Clinical characteristics.

Cantú syndrome is characterized by congenital hypertrichosis; distinctive coarse facial features (including broad nasal bridge, wide mouth with full lips and macroglossia); enlarged heart with enhanced systolic function or pericardial effusion and in many, a large patent ductus arteriosus (PDA) requiring repair; and skeletal abnormalities (thickening of the calvaria, broad ribs, scoliosis, and flaring of the metaphyses). Other cardiovascular abnormalities may include dilated aortic root and ascending aorta with rare aortic aneurysm, tortuous vascularity involving brain and retinal vasculature, and pulmonary arteriovenous communications. Generalized edema (which may be present at birth) spontaneously resolves; peripheral edema of the lower extremities (and sometimes arms and hands) may develop at adolescence. Developmental delays are common, but intellect is typically normal; behavioral problems can include attention-deficit/hyperactivity disorder, autism spectrum disorder, obsessive-compulsive disorder, anxiety, and depression.

Diagnosis/testing.

The diagnosis of Cantú syndrome is established in a proband with suggestive clinical findings and a heterozygous pathogenic variant in ABCC9 or KCNJ8 identified by molecular genetic testing. Some individuals with a clinical diagnosis of Cantú syndrome have not had a pathogenic variant identified in either gene, suggesting the existence of another as-yet unidentified causative gene.

Management.

Treatment of manifestations: Surgical or device closure of PDA in infancy or early childhood as needed. Pericardiocentesis and pericardial stripping as needed to treat pericardial effusion. Compression stockings for peripheral edema; shaving and (in teenagers and adults) use of depilatories or laser hair removal for hypertrichosis; bracing and/or surgery as needed for scoliosis; individualized management for migraine headaches and developmental delays if present.

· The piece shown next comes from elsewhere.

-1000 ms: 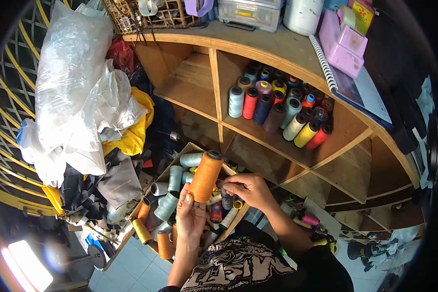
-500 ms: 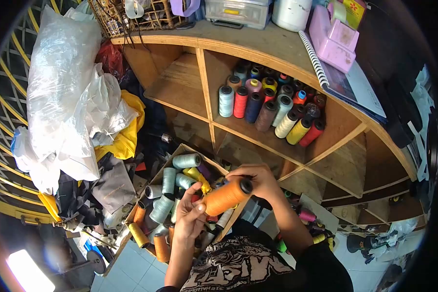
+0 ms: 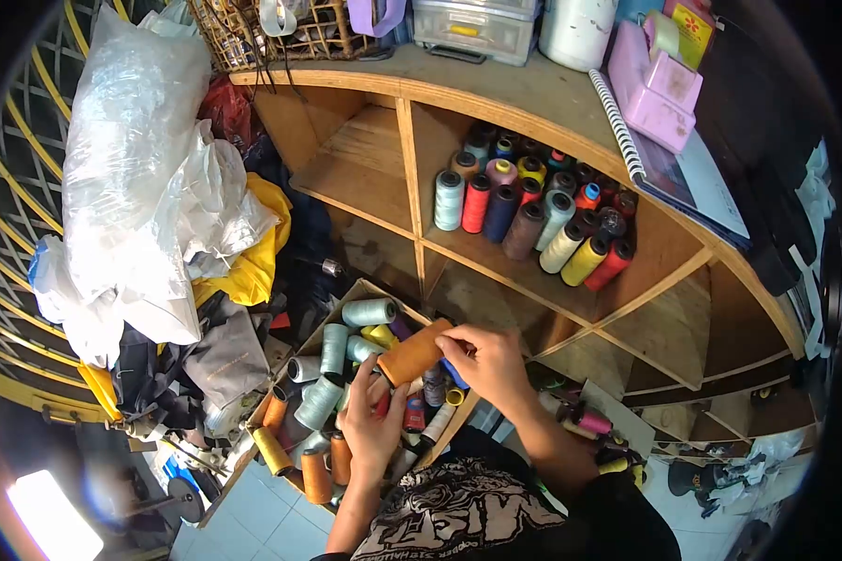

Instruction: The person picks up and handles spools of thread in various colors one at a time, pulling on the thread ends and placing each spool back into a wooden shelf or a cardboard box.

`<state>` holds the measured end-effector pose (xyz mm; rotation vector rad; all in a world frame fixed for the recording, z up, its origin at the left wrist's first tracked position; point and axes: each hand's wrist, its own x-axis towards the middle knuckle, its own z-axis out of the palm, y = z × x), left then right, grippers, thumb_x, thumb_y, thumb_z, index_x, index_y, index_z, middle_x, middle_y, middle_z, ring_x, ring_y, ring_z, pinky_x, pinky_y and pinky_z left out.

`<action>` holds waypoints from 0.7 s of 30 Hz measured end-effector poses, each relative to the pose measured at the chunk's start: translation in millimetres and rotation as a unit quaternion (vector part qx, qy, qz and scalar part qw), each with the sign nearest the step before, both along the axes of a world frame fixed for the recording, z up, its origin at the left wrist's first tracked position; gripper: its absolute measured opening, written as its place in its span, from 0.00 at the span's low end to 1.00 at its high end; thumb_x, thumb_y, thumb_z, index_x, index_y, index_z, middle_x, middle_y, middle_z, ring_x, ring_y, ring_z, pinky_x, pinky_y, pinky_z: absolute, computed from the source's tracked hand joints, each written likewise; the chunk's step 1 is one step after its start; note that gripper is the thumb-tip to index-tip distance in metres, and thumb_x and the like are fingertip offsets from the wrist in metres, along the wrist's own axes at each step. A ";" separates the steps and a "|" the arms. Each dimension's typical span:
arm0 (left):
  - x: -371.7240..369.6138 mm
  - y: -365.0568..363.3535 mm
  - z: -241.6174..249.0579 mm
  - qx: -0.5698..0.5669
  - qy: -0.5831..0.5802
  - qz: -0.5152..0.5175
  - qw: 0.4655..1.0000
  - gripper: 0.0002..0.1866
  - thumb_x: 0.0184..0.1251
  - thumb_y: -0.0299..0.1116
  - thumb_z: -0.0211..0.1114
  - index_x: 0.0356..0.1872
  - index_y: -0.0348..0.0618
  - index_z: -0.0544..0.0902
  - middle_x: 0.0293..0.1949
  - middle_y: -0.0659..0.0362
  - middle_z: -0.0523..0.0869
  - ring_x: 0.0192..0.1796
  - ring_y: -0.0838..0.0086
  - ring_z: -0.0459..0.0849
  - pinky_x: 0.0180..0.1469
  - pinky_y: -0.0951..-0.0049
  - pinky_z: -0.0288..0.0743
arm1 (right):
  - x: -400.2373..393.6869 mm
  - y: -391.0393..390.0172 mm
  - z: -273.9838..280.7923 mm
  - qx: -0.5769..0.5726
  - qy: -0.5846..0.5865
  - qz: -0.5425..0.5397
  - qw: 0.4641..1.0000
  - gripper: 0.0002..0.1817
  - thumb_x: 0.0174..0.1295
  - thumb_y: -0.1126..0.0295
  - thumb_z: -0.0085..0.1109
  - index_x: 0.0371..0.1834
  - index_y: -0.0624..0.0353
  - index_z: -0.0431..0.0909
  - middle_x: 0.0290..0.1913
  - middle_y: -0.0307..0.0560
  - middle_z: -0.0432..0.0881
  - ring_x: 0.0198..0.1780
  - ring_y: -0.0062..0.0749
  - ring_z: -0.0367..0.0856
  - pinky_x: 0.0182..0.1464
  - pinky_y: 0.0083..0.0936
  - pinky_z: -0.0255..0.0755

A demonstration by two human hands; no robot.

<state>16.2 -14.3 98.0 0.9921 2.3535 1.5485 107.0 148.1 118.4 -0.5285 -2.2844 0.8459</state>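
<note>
An orange thread spool is held tilted above a cardboard box of loose spools; the left hand is closed on its lower end from beneath, the right hand is pinched on its upper end from the right. The two hands are kept close together, joined by the spool. The box is packed with pale green spools, orange spools and a yellow spool, lying on their sides and crowded directly under the held spool. Behind the hands, a wooden shelf unit is seen; one compartment is filled with upright coloured spools in rows, well apart from the hands. To the left, clear plastic bags and yellow fabric are heaped against a yellow lattice, spilling toward the box edge. On the shelf top, a wicker basket, a pink case and a spiral notebook are placed.
</note>
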 end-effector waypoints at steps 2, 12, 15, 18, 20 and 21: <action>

Surveillance: Yearly echocardiogram and electrocardiogram to monitor cardiac size and function, as well as for evidence of pericardial effusion. Clinical evaluation and cardiac biomarkers to monitor late development of high-output cardiac failure. Monitor for evidence of peripheral edema annually starting in adolescence and for scoliosis with physical examination, followed by spine radiographs as needed. Monitor for a history of persistent headaches or other neurologic symptoms, which may require brain imaging for cerebral vasculature abnormality and evaluation by a neurologist.

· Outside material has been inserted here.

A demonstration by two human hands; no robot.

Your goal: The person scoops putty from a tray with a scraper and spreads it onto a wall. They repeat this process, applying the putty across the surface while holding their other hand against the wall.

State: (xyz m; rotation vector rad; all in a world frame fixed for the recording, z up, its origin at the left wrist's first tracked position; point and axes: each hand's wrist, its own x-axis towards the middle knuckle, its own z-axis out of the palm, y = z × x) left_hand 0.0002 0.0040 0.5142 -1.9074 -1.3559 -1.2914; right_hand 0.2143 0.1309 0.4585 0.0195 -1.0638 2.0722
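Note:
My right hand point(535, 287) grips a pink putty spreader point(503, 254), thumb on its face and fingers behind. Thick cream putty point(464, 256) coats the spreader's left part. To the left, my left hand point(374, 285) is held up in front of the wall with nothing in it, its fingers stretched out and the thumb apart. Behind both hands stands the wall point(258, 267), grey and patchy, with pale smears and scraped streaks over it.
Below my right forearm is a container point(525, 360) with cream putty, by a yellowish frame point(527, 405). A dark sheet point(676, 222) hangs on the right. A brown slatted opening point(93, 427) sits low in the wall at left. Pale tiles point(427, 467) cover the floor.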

Evaluation of relatives at risk: If the pathogenic variant in an affected family member is known, relatives at risk who are suspected of having Cantú syndrome can be offered molecular genetic testing to clarify their genetic status. Family members who are affected should be evaluated and monitored for cardiac manifestations, scoliosis, and peripheral edema.

Genetic counseling.

Cantú syndrome is inherited in an autosomal dominant manner. Each child of an individual with Cantú syndrome has a 50% chance of inheriting the pathogenic variant and being affected. Prenatal and preimplantation genetic testing are possible if the pathogenic variant has been identified in an affected family member.

Diagnosis

No formal diagnostic criteria for Cantú syndrome have been established.

Suggestive Findings

Cantú syndrome should be suspected in individuals with a combination of the following:

  • Congenital hypertrichosis: excess hair growth on scalp, forehead, face, back, and limbs (see Figure 1 and Figure 2)
  • Craniofacial dysmorphic features: coarse facial features, epicanthal folds, broad nasal bridge, anteverted nares, long philtrum, macroglossia, wide mouth, and full lips (see Figure 1)
  • Enlarged heart with enhanced systolic function or pericardial effusion (see Figure 3 and Figure 4)
  • Large patent ductus arteriosus (PDA) requiring repair
  • Characteristic skeletal abnormalities: thickening of the calvaria (see Figure 3), broad ribs, platyspondyly, ovoid vertebral bodies, scoliosis, narrow thorax and shoulders, pectus carinatum, hypoplastic ischium and pubic bones, Erlenmeyer-flask-like long bones with metaphyseal flaring (see Figure 3 and Figure 4), narrow obturator foramen, and coxa vara
Figure 1.

Figure 1.

Woman age 40 years (A, D), girl age 16 years (B, E), and girl age 11 years (C, F) with Cantù syndrome A, B, C. Facial appearance showing hirsutism of the forehead with low frontal hairline and coarse features

Figure 2.

Figure 2.

Girl age 11 years (A, B) and girl age 16 years (C) with Cantù syndrome A. Narrow thorax and pectus carinatum deformity

Figure 3.

Figure 3.

Woman age 40 years with Cantù syndrome A. Chest x-ray showing marked cardiomegaly

Figure 4.

Figure 4.

Girl age 16 years with Cantù syndrome A. Chest x-ray showing cardiomegaly

Establishing the Diagnosis

The diagnosis of Cantú syndrome is established in a proband with suggestive clinical findings and a heterozygous pathogenic variant in ABCC9 or KCNJ8 identified by molecular genetic testing (see Table 1).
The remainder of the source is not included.